> **Task directions**
Transcribe the data exactly, stopping after the "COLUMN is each" line.

> **Exercise data**
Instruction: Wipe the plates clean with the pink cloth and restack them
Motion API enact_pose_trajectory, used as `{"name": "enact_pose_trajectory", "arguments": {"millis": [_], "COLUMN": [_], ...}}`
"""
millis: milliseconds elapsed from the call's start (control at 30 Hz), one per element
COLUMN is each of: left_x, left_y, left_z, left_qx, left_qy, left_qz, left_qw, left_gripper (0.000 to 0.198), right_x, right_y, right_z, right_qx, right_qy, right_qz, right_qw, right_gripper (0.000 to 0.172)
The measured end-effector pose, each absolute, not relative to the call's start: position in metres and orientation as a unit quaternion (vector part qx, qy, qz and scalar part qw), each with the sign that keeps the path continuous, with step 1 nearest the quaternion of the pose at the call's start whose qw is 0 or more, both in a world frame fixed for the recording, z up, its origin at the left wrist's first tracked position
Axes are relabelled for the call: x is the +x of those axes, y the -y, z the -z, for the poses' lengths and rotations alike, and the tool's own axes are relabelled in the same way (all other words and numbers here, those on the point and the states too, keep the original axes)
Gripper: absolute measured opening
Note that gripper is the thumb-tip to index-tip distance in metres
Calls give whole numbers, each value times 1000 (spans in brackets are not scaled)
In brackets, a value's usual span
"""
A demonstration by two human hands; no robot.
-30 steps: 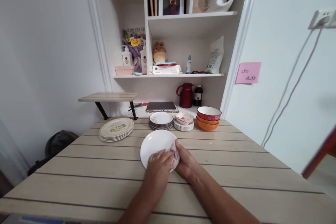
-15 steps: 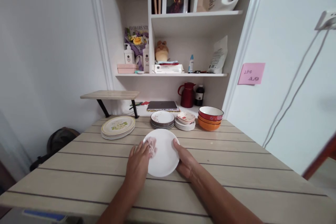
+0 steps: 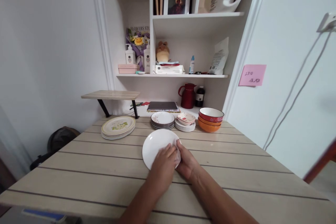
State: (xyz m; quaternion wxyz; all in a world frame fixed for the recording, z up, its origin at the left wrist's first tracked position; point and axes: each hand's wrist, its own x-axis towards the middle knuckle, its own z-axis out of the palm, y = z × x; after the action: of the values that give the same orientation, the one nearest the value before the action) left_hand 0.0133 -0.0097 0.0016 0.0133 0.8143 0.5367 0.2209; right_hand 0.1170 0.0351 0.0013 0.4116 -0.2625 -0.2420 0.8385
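Observation:
A plain white plate (image 3: 154,144) is held up over the front middle of the table, its face tilted towards me. My right hand (image 3: 187,161) grips its right edge, thumb on the rim and fingers behind. My left hand (image 3: 165,161) lies across the right part of the plate's face, near the right thumb. Under its fingers is a pinkish cloth (image 3: 177,147), mostly covered by the hand, pressed against the plate.
On the wooden table (image 3: 105,171) behind the plate stand a stack of cream plates (image 3: 118,126), patterned plates (image 3: 162,117), small dishes (image 3: 186,119) and bowls (image 3: 210,120). A small raised shelf (image 3: 110,94) is at back left. Further back is a red jug (image 3: 187,96).
My left hand has slid the cloth from the left side of the plate across to its right side. My right hand keeps its grip on the edge.

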Motion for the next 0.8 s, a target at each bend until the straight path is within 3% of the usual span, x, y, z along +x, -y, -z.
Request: {"name": "enact_pose_trajectory", "arguments": {"millis": [300,567,800], "left_x": [-66,-62,-9], "left_y": [75,27,0], "left_z": [12,-3,-23], "left_qx": [708,691,753], "left_qy": [-685,-702,-630], "left_qz": [-172,-170,-190], "left_qw": [-23,-29,-26], "left_gripper": [52,47,55], "right_x": [111,112,114], "right_y": [-29,-26,-26], "right_z": [-9,-7,-5], "right_qx": [-323,-318,-264], "right_qy": [220,252,269], "right_qz": [-810,-802,-830], "right_qw": [438,438,412], "right_gripper": [47,47,49]}}
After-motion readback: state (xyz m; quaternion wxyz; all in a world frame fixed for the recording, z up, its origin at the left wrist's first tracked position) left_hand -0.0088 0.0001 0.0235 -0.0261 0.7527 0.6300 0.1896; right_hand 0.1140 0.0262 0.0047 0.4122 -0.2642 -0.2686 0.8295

> **Response below**
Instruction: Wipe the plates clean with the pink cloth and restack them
Motion API enact_pose_trajectory, used as `{"name": "enact_pose_trajectory", "arguments": {"millis": [_], "COLUMN": [_], ...}}`
"""
millis: milliseconds elapsed from the call's start (control at 30 Hz), one per element
COLUMN is each of: left_x, left_y, left_z, left_qx, left_qy, left_qz, left_qw, left_gripper (0.000 to 0.198), right_x, right_y, right_z, right_qx, right_qy, right_qz, right_qw, right_gripper (0.000 to 0.172)

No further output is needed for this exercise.